The choice of a ferocious industry basher for a prestigious trade honor wasn’t the only moment this week that had us wondering if Rod Serling secretly lived on. Among The Twilight Zone moments were these developments, which seemed to undermine the realities of just a week or two ago.

“We’re making our food more natural. But note the asterisk.”

Taco Bell and Pizza Hut turned the heads of consumers and restaurateurs alike when they aired plans at the end of May to yank additives and artificial ingredients from their menu signatures, part of a new commitment to serve food of greater integrity. Less than two weeks later, the former is preparing to roll out a bright pink blob of fried doughnut dough that’s filled with a sweet white goo and coated with bits of Cap’n Crunch cereal.  And the latter is introducing a Hot Dog Bites Pizza, consisting of 28 mini-hot dogs embedded in the outer crust of a pie. USA Today out-and-out tagged the pizza as Franken-food.

The Cap’n Crunch Delights, no doubt freshly plucked off a Cap’n Crunch berry bush, will be sold in packs of two for $1, four for $1.69 and 12 for $4.49. The dessert is expected to be introduced chainwide on July 2.

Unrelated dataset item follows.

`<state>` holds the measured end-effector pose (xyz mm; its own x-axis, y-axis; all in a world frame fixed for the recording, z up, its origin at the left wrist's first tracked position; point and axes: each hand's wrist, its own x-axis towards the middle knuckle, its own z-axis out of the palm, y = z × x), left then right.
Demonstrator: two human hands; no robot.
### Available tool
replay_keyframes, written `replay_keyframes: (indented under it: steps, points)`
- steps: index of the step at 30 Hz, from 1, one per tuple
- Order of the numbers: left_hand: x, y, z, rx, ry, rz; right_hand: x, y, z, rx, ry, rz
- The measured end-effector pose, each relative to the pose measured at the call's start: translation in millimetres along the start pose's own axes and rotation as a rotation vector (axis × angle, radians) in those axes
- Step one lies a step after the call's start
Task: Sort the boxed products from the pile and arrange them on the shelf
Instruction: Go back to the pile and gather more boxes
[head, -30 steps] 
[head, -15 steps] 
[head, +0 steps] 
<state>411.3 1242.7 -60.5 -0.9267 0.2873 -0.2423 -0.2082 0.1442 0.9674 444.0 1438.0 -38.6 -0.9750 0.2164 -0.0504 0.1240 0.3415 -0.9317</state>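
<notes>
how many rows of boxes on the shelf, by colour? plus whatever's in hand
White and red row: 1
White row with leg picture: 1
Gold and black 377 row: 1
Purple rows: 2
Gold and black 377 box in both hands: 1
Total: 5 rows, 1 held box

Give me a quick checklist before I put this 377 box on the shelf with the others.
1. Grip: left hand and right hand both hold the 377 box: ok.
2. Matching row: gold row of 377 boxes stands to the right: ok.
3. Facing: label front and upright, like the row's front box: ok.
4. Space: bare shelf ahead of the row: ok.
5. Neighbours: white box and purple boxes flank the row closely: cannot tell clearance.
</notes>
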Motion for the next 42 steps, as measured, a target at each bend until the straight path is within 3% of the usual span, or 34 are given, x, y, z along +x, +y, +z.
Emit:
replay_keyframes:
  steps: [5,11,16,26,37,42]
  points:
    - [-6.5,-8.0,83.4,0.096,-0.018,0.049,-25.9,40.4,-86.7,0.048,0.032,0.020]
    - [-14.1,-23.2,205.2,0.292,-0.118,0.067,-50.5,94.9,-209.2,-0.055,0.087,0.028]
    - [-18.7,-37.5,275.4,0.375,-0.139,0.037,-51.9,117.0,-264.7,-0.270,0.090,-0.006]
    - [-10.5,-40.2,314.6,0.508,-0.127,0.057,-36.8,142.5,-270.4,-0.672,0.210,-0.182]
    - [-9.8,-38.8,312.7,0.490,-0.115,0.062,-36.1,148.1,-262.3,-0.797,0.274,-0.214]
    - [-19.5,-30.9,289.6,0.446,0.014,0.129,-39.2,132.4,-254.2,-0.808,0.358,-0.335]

The pigs-in-a-pizza concoction is priced at $11.99 and comes with branded mustard.

“No more ’23-skidoo’?”

Also turning noggins this week was the revelation by new Taco Bell CEO Brian Niccol of the weekly language lessons that younger staffers of the chain provide the rest of headquarters on a weekly basis. A group of twentysomething employers select a Millennial Word of the Week and email the vocabulary addition to the whole main office. The notion is to keep the brand in touch with the Millennials who gobble up its Gorditas. It’s an idea that’s definitely on cleek (aside to Boomers: That’s a good thing. Think, “really groovy.”)

“More labeling is needed.” 

The most serious risk of neck sprain came with the almost simultaneous indications from New York City and San Francisco of imminent new efforts to flag the health dangers of over-indulgence. 

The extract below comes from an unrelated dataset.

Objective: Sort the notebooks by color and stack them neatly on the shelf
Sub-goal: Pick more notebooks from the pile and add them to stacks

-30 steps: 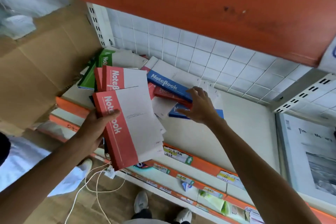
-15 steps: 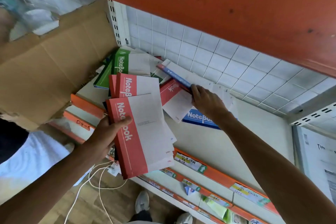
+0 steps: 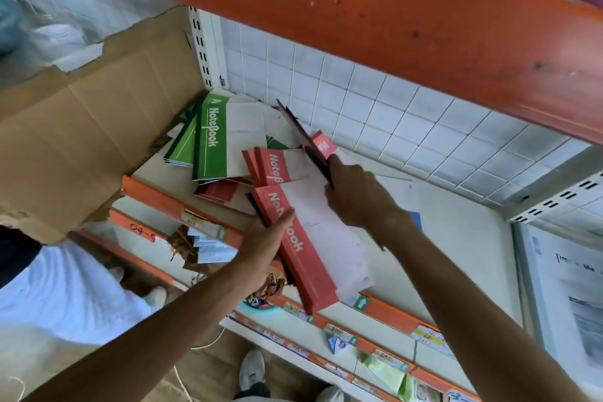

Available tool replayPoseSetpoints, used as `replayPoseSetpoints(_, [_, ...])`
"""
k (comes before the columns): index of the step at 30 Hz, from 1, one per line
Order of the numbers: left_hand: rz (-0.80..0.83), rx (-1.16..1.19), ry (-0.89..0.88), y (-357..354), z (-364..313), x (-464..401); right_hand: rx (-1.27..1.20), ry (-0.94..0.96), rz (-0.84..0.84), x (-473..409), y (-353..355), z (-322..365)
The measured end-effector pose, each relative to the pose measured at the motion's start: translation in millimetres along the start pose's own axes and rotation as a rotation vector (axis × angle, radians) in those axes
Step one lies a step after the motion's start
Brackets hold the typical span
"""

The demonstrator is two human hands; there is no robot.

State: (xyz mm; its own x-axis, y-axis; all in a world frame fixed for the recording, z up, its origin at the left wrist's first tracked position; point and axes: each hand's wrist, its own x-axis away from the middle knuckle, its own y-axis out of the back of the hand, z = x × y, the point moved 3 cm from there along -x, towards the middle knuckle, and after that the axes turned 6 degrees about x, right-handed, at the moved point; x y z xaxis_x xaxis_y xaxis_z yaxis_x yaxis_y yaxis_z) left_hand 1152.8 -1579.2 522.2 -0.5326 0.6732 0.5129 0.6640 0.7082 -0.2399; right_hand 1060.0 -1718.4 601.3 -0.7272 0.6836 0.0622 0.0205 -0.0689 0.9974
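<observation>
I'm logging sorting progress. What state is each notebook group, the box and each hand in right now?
left hand: grips the red stack.
red stack: held tilted above the shelf edge.
right hand: grips a lifted notebook.
lifted notebook: raised on edge.
green notebooks: lying loosely overlapped on the shelf.
cardboard box: open, torn.

Left hand point(image 3: 264, 251) grips red notebooks point(image 3: 313, 245); right hand point(image 3: 355, 196) lifts another notebook point(image 3: 303, 137).
</observation>
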Motion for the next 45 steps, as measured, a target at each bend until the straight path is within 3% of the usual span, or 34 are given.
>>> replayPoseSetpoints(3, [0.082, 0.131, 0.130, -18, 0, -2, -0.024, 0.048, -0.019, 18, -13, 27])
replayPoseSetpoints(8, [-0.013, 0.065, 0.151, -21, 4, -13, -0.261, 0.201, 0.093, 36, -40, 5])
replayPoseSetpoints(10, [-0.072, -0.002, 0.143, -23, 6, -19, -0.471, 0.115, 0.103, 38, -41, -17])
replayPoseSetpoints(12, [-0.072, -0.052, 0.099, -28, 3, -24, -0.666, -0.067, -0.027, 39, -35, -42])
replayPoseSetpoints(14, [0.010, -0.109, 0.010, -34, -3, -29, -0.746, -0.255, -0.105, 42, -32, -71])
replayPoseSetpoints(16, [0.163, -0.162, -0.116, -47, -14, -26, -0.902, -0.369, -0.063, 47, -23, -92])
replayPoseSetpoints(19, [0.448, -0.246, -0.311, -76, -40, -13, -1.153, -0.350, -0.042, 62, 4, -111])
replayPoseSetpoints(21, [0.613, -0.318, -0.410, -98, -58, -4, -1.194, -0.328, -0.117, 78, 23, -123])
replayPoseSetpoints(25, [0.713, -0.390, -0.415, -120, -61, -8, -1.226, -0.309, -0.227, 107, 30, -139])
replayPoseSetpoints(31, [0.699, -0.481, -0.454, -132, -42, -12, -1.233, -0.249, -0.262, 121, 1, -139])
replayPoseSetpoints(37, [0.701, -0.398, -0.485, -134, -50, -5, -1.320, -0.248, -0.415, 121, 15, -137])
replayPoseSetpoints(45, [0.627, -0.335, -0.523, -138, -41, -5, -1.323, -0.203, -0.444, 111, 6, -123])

The Big Apple is almost certain to require local outlets of chains to flag items containing more than a teaspoon of sodium by depicting a saltshaker icon next to their menu listing. Local legislators are currently fielding comments on the proposal, and restaurants are presumably giving them an earful.  But City Hall initiatives of this sort seldom advance so far in New York without adoption. Remember, the city was the first place to adopt menu labeling and a trans fat ban, and even tried to regulate soft-drink serving sizes. Initiatives that start there tend to catch hold elsewhere.

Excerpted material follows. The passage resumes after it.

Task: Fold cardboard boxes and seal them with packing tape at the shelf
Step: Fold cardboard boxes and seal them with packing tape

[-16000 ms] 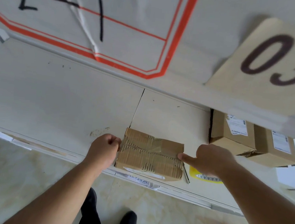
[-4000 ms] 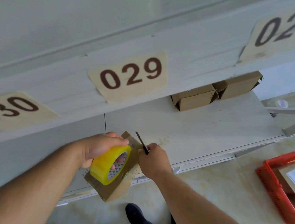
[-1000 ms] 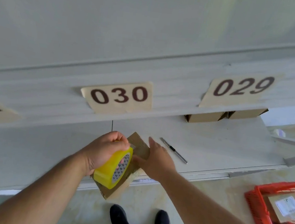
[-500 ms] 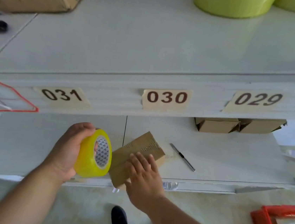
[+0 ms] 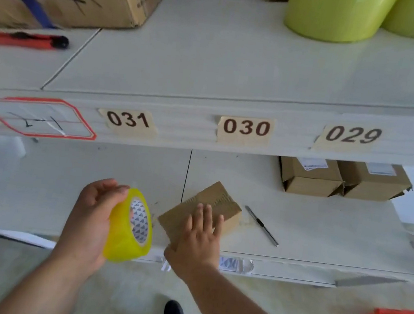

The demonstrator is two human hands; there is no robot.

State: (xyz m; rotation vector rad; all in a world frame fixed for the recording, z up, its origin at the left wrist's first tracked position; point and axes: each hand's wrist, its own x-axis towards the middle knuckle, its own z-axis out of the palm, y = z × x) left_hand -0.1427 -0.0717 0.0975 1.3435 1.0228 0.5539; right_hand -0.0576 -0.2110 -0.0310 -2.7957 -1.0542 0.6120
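On the white shelf point(image 5: 321, 234) lie a cardboard box point(image 5: 211, 203), a knife point(image 5: 261, 225) beside it, and two boxes point(image 5: 342, 180) behind.

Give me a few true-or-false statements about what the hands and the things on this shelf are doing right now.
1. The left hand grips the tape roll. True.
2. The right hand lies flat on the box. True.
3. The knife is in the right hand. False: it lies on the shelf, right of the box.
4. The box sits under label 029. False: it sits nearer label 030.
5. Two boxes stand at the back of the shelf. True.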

Meanwhile, San Francisco officials are pushing a requirement that warning labels be included in billboard-style ads promoting sugared drinks. The advisories would note that sugar contributes to obesity, diabetes and tooth decay. Details are still being decided, but Starbucks’ Frappuccinos have already been cited as qualifying for the warning. The chain would either have to stop promoting the drinks or stamp the ads with a health alert.

Any restaurant ad featuring a drink would presumably also have to include the warning.

Opponents say the measure is unfair. They note that a doughnut chain would still be able to promote its sugary signatures without a caveat, but a restaurant couldn’t.